Issue Date: October 6, 2008
Get Ready For Nanotech Food
NANOSCALE MATERIALS have the potential to improve the taste, color, flavor, texture, and consistency of food. Innovators in the food industry are using them to encapsulate dietary supplements to increase the absorption and bioavailability of nutrients. And they're adding these new materials to food packaging to create a stronger mechanical barrier, kill microbes, detect chemical and microbial contamination, and facilitate the traceability of foods.
Despite the promises of nanotechnology for food applications, a growing number of people are beginning to question whether government oversight and consumer awareness are sufficient to prevent the kind of public backlash that occurred with genetically modified foods and food irradiation.
At a daylong public meeting in September, the Food & Drug Administration called upon stakeholders to help the agency better understand concerns related to the safety and effectiveness of nanoscale materials in FDA-regulated products, including food, food packaging, and dietary supplements.
In July 2007, FDA released its Nanotechnology Task Force Report, which addressed the scientific and regulatory challenges associated with nanoscale materials (C&EN, July 30, 2007, page 44). The report recommended that FDA develop guidance for manufacturers and researchers who are creating nanotech-based products that fall under FDA's jurisdiction. The September meeting was part of FDA's effort to get information to help the agency establish that guidance.
"Nanoscale materials present challenges similar to those that we've come across with other emerging technologies in the past. But the fact that size influences efficacy and safety can complicate the challenge," Richard A. Canady, senior science policy analyst in FDA's Office of Science & Health Coordination, noted at the meeting.
Among the concerns raised by FDA in the 2007 report and discussed at the September meeting are the adequacy of current approaches for testing the safety, efficacy, and quality of nanotech products; the lack of standards for characterizing nanoscale materials; and the need for better detection and measurement tools to understand how nanoscale materials interact with biological systems. FDA is collaborating with other agencies such as the National Institute of Standards & Technology, the National Cancer Institute's Nanotechnology Characterization Laboratory, the National Toxicology Program, and the Organization for Economic Cooperation & Development to address these issues, Canady noted.
THUS FAR, FDA has approached nanotechnology on a case-by-case basis, Mitchell A. Cheeseman, deputy director of FDA's Office of Food Additive Safety, told the audience during a meeting breakout session focused on nanotech food additives and dietary supplements. The agency is looking for help in identifying which nanotech food ingredients or packaging components raise unique safety concerns, Cheeseman said. In addition, he said, FDA wants input related to "circumstances under which a product's regulatory status might change due to the presence of nanoscale materials."

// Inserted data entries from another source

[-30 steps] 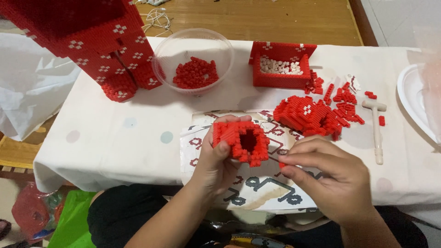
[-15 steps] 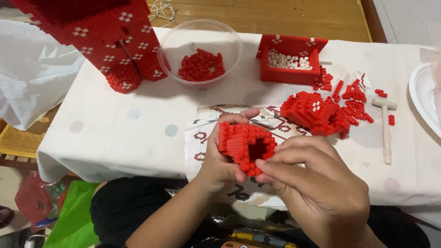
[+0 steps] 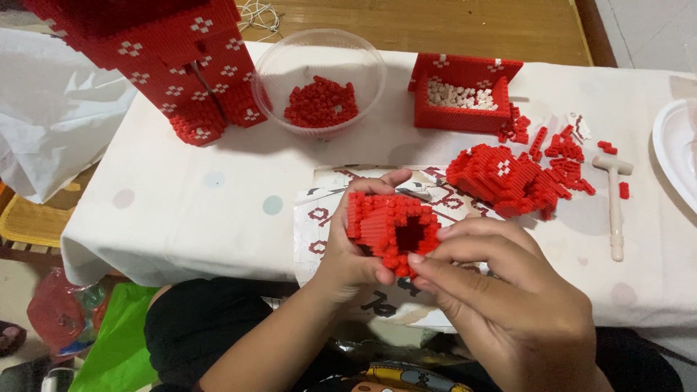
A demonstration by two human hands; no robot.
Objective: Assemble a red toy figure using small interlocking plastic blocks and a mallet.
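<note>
My left hand (image 3: 357,250) grips a hollow red block piece (image 3: 388,227) made of tiny bricks, held above the printed instruction sheet (image 3: 319,218) at the table's near edge. My right hand (image 3: 508,305) is closed against the piece's lower right rim, thumb and fingers pinched there; whether a small brick sits between them is hidden. A pile of red built chunks and loose bricks (image 3: 508,178) lies just beyond my right hand.
A tall red block model (image 3: 174,65) stands far left. A clear bowl (image 3: 276,72) holds red bricks. A red block box (image 3: 465,94) holds white bricks. A small white mallet (image 3: 614,203) lies right, a white plate (image 3: 671,145) at the edge. White bag (image 3: 51,123) at left.
My right hand came up from the table to the piece's lower right rim. The piece has turned slightly in my left hand, and the view has moved closer.
</note>
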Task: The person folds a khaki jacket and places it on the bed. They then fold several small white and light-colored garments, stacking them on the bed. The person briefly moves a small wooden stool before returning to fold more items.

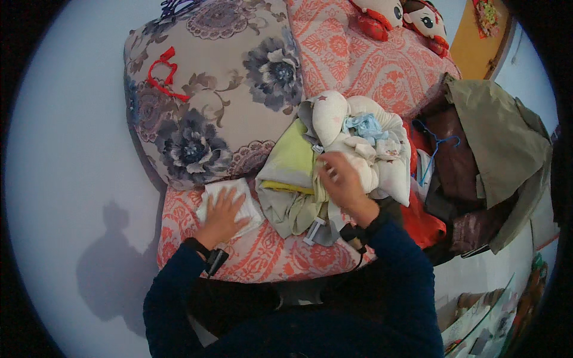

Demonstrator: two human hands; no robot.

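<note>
My left hand (222, 218) lies flat with spread fingers on a folded white cloth (248, 210), at the edge of the orange-and-white patterned cover. To its right is a pile of folded fabric, light green and grey (291, 161). My right hand (342, 181) is slightly blurred over the pile's right side, its fingers bent; whether it grips any fabric is not clear. Just beyond it rests a white star-print baby pillow (331, 116), with crumpled light blue cloth (366, 127) and small white cloth pieces (387, 150) on top.
A large floral cushion (197, 121) bearing a red ribbon (171, 80) fills the upper left. Two dolls (425, 20) sit at the top. On the right are a blue hanger (436, 141), red fabric (423, 223) and an olive garment (501, 134). A white plastic piece (314, 231) lies near the front.
</note>
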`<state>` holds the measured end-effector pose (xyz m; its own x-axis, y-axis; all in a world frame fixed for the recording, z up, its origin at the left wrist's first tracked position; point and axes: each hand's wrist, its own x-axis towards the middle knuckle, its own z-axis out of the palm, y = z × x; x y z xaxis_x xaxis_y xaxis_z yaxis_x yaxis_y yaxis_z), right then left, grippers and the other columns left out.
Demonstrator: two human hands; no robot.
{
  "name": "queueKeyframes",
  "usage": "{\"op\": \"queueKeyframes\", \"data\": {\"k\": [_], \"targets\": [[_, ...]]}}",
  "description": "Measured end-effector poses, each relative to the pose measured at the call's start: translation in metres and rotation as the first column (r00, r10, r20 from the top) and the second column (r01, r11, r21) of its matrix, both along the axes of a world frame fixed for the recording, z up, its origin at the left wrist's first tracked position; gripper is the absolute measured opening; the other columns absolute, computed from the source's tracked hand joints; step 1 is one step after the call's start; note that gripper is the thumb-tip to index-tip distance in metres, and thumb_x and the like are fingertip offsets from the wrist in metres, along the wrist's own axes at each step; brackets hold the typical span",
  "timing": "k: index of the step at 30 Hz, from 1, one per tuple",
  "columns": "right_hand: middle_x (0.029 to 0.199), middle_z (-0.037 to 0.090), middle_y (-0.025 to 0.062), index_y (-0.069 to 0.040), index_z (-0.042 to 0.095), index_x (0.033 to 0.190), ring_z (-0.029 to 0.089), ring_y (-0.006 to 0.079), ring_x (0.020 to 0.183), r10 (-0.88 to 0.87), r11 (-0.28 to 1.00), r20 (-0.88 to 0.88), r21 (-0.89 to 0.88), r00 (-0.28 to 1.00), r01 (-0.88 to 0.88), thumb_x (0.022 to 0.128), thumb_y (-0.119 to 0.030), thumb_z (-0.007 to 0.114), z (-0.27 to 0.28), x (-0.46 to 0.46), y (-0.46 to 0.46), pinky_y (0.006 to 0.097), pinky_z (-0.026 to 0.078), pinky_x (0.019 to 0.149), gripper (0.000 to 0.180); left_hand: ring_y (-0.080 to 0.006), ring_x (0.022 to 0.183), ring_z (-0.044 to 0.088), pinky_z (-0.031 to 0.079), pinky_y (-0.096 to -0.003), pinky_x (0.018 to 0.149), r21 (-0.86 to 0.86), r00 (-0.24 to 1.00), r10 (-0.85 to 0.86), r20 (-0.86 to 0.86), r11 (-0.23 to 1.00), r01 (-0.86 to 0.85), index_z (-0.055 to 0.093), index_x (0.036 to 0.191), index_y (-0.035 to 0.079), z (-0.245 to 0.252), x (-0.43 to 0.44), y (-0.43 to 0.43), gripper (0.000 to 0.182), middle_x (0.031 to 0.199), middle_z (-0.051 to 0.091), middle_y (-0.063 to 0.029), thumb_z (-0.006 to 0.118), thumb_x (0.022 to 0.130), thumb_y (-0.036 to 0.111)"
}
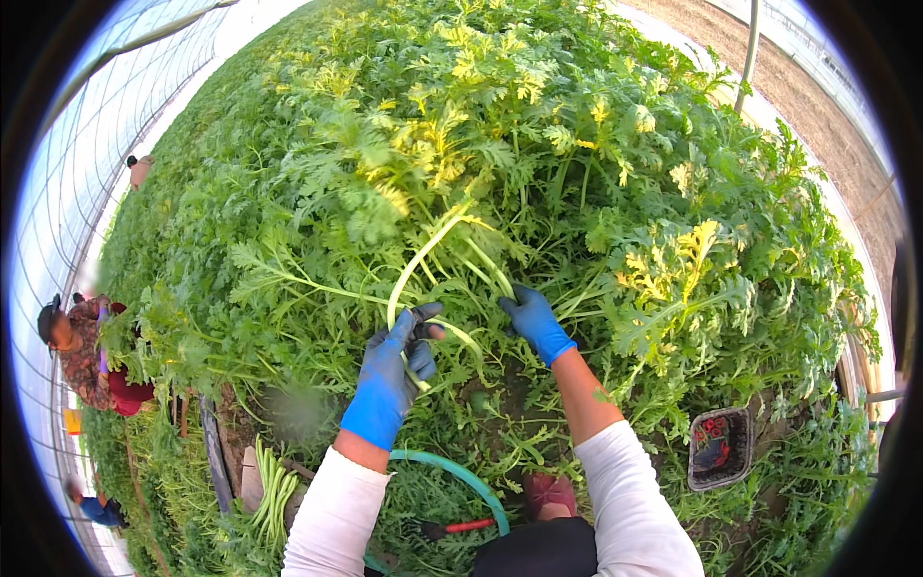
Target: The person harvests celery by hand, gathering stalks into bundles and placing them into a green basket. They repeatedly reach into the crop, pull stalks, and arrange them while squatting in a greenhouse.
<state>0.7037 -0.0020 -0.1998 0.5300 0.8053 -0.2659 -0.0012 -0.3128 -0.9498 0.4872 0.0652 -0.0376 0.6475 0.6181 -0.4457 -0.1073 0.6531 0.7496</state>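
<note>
My left hand, in a blue glove with dark, soiled fingers, is closed around a pale green stalk that arches upward and bends near its top. Another leafy stalk crosses at the same fingers. To the right, my right hand, in a matching blue glove, grips a green stem leading up into the dense foliage of leafy, chrysanthemum-like plants. Some leaves there are yellow. My right fingertips are partly hidden from view.
A bundle of cut stalks lies lower left. Below my hands are a teal hoop and a red-handled tool. A dark plastic basket with red items stands at right. Several people, one in a patterned top, are at far left.
</note>
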Motion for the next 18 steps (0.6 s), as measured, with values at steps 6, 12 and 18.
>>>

For example, FDA is looking for feedback on whether a substance that is designated by the agency as generally recognized as safe (GRAS) at the macroscale should also be considered GRAS at the nanoscale and therefore be allowed to forgo safety testing and premarket approval. Several meeting participants stepped up to offer FDA input on this issue.
"What this really boils down to is acknowledging that a nanoscale particle that has novel properties should be deemed a new substance for purposes of safety evaluation," said Michael R. Taylor, a research professor at the George Washington University School of Public Health & Health Services and a former FDA staff lawyer and assistant to the FDA commissioner. It is incumbent on FDA to provide guidance on this issue, he emphasized.
Consumer advocacy groups pushed FDA to abandon GRAS status for all nanoscale materials. "We urge FDA to recognize that nanoscale particles exhibit novel properties and behaviors compared to their larger counterparts and raise unique safety concerns," said Michael Hansen, senior staff scientist at Consumers Union, the nonprofit organization most known for its publication Consumer Reports. Hansen recommended that FDA require separate safety assessments on all nanoscale materials before they are used in any food or food packaging applications.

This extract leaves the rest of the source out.